SAN VENDEMIANO (TREVISO) - San Vendemiano è pronta ad applaudire due stelle dell’atletica mondiale: Larissa Iapichino (ospite) e Pedro Pichardo (in pedana) sono le vedette del 5° Meeting Internazionale ATL-Etica che oggi, con inizio alle 18, promette spettacolo allo stadio comunale.
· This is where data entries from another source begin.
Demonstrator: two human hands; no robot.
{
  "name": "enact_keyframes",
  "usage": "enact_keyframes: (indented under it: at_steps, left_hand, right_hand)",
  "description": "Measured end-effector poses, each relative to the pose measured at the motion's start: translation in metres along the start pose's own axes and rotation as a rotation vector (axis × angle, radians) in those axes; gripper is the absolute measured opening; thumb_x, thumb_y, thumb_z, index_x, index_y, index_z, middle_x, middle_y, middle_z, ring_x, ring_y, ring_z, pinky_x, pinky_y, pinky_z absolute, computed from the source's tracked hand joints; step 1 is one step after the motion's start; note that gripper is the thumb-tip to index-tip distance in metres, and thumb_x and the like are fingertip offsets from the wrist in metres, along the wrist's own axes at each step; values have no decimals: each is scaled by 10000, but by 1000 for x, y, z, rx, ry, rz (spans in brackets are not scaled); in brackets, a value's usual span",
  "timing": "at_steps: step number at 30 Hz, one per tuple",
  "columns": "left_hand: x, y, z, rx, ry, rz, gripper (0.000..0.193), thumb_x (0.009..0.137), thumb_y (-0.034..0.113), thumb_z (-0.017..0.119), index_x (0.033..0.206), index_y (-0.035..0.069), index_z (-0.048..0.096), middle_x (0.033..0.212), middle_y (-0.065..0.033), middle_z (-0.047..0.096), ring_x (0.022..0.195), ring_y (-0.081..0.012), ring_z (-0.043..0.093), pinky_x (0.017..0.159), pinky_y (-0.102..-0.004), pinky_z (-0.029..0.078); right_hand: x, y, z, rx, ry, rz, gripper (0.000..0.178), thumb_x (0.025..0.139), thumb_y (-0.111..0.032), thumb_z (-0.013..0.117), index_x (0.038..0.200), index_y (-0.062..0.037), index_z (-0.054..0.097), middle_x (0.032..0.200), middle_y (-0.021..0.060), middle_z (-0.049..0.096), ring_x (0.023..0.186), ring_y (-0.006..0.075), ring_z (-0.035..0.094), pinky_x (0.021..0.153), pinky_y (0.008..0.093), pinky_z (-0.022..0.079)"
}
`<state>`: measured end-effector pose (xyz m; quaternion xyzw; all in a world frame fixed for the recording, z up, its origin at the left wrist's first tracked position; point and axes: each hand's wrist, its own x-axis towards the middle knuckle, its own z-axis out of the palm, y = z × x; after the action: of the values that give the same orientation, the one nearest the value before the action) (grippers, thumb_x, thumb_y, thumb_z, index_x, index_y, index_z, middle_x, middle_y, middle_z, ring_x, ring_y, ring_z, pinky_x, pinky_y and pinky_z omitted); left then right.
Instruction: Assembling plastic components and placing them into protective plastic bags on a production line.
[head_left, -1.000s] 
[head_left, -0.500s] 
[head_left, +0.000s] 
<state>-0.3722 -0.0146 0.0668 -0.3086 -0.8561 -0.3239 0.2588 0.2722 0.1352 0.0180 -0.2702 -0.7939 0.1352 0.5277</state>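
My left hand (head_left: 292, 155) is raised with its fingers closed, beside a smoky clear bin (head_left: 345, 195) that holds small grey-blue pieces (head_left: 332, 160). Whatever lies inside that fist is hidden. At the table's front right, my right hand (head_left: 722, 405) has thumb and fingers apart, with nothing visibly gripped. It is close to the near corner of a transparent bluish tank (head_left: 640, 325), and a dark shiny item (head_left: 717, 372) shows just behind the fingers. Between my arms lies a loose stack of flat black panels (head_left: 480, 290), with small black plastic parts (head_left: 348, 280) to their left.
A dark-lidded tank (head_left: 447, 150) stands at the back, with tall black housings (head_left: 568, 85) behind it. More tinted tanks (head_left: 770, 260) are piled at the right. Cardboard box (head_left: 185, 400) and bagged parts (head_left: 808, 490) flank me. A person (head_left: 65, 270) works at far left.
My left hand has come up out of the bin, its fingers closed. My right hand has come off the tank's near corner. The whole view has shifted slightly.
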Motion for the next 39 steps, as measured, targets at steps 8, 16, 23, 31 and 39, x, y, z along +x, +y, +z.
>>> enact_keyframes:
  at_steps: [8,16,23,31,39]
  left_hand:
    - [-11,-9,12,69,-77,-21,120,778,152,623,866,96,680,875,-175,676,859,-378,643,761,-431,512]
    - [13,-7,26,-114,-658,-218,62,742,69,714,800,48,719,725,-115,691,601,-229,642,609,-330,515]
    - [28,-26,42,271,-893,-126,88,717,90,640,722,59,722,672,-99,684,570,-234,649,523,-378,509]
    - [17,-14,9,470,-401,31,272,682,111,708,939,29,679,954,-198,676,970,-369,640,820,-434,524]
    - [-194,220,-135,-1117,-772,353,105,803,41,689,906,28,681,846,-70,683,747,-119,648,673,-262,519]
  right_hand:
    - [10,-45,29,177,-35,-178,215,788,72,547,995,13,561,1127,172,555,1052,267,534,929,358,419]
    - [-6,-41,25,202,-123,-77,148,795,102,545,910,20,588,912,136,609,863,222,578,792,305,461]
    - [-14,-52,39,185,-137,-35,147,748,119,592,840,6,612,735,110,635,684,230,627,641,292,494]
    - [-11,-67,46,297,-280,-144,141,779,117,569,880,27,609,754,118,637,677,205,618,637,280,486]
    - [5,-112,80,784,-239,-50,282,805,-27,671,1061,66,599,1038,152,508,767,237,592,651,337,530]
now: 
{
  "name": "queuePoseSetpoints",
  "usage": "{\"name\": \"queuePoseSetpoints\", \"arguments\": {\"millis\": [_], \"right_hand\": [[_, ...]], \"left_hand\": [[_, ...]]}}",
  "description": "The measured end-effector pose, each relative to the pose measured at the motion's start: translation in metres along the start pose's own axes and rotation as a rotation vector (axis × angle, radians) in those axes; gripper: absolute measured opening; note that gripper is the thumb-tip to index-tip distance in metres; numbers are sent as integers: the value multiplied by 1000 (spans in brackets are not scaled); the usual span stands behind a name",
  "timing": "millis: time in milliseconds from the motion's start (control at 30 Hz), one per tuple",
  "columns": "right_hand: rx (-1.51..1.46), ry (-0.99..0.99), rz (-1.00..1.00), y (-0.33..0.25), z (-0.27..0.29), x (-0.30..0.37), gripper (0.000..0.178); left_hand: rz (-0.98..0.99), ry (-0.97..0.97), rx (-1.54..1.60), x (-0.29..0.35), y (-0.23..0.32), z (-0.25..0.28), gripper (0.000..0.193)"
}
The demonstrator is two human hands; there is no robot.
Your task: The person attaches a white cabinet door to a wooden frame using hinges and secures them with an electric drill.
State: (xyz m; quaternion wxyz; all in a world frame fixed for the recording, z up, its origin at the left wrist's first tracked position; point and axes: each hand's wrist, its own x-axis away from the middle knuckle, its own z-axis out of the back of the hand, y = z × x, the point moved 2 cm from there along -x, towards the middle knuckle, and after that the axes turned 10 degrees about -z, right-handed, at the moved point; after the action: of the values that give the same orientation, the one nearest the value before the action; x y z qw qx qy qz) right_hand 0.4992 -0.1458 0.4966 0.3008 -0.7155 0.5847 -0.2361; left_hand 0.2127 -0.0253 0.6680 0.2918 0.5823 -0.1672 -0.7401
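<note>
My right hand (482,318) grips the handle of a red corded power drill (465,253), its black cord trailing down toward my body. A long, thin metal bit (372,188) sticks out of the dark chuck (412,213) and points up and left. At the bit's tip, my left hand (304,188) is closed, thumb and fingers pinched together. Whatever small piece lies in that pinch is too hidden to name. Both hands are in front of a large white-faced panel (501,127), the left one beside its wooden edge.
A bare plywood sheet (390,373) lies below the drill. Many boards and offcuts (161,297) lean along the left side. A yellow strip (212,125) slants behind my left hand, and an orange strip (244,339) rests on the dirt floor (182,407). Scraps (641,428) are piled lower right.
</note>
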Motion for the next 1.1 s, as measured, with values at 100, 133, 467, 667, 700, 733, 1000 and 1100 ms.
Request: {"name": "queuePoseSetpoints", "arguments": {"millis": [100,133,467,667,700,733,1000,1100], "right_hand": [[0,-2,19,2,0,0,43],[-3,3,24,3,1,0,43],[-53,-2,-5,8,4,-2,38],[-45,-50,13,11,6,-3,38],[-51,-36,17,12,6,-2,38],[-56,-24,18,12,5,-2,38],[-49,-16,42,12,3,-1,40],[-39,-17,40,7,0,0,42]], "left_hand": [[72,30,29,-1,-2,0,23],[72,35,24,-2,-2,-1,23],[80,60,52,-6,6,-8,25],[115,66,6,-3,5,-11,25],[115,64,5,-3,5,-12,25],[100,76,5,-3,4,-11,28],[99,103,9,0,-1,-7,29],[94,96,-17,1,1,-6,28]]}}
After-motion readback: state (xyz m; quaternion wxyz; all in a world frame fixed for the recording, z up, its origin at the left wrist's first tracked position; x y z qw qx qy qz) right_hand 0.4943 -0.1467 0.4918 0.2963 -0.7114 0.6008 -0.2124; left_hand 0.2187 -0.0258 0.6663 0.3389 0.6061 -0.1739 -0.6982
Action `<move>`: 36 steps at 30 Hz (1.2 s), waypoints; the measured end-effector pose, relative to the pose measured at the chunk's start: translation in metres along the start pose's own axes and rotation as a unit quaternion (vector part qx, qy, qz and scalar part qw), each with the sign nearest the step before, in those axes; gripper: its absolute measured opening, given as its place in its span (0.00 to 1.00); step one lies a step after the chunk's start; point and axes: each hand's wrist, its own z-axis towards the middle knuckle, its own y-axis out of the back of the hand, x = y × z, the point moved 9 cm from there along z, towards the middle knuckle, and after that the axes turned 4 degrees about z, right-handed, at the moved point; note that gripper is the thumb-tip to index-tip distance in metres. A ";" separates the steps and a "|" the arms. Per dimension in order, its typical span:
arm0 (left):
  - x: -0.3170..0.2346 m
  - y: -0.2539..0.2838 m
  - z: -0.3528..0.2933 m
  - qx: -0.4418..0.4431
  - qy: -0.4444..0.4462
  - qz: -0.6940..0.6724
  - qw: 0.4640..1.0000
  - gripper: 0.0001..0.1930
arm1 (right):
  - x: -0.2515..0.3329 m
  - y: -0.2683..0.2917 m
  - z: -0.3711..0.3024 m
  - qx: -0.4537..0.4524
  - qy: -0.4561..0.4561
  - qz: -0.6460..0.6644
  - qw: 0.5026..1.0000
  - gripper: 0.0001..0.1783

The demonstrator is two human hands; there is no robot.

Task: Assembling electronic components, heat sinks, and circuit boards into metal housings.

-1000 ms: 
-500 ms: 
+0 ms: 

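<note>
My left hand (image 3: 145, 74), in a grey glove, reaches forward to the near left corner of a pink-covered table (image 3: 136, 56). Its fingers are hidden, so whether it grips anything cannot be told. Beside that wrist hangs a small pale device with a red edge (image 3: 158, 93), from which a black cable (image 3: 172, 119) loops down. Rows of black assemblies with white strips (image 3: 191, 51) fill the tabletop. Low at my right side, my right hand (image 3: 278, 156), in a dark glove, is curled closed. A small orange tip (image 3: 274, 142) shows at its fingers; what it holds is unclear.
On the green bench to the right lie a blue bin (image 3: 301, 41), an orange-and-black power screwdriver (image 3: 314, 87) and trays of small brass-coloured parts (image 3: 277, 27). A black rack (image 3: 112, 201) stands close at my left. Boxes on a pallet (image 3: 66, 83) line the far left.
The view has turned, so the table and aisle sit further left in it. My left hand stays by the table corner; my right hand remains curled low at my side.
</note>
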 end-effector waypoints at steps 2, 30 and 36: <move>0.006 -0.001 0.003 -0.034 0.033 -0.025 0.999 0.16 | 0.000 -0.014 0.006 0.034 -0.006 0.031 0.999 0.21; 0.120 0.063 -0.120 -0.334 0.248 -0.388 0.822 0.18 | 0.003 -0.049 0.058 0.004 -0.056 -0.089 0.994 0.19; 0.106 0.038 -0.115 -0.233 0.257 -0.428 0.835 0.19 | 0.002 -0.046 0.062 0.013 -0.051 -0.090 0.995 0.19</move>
Pedana corta, ambizioni lunghe. Pedro Pichardo ci prova. L’obiettivo minimo al meeting di San Vendemiano potrebbero essere i 17 metri esatti saltati l’anno scorso dall’azzurro Andy Diaz. Il problema resta la brevità della corsia di rincorsa, che obbligherà anche Pichardo a ridurre la fase di lancio. «Sono contento di gareggiare a S.Vendemiano e di poter essere da stimolo ed esempio per tanti giovani – ha commentato il portoghese, accompagnato dal papà-allenatore Jorge -. Salterò con una rincorsa ridotta: 9 passi, più il preavvio, invece degli abituali 14. Ma non è un problema. Sono sicuro di poter realizzare una misura significativa, magari il record stagionale (17.06 il 12 giugno nella tappa della Wanda Diamond League di Oslo, ndr). Nelle prime due gare di quest’anno non ero al massimo a causa di un problema fisico, ora va meglio. Ho lavorato tanto per regalare una bella misura al pubblico di S.Vendemiano». Di sicuro, Pichardo non è scaramantico. Ieri, quando gli organizzatori del meeting gli hanno offerto un finto pettorale di gara con indicata la misura del record del mondo, il campione olimpico ha sorriso e si è messo in posa per le foto. Poi ha sottolineato che il primato del mitico Jonathan Edwards (18.29) non è imbattibile, ma che questa non sarà l’occasione giusta. Del resto, con i Mondiali di Tokyo a settembre è difficile pensare che la forma sia già quella ideale. Trentun anni, cubano naturalizzato portoghese, Pichardo ha un primato di 18.08 sesta prestazione mondiale di sempre. E’ stato campione olimpico a Tokyo nel 2021 e argento l’anno scorso a Parigi. Vanta anche un titolo mondiale (Eugene 2022) due argenti iridati (Mosca 2013 e Pechino 2015); un argento (Belgrado 2022) e un bronzo (Sopot 2021) ai Mondiali indoor. All’aperto si è laureato campione europeo a Mosca nel 2022 e l’anno scorso, a Roma, è stato protagonista di un fantastico duello con l’ex connazionale (naturalizzato spagnolo) Jordan Alejandro Diaz Fortun: Pichardo è giunto secondo, ma è stato capace di saltare 18.04, confermandosi nell’esclusivo club dei triplisti con un record superiore ai 18 metri (8 appena in tutto il mondo). Un fuoriclasse assoluto, coinvolto anche nel progetto “Canguro” che, su iniziativa di ATL-Etica S.Vendemiano, punta a realizzare una serie di interscambi tecnici e culturali con Paesi come Cuba e Portogallo. La gara di Pichardo inizierà alle 21. L’attesa è alta.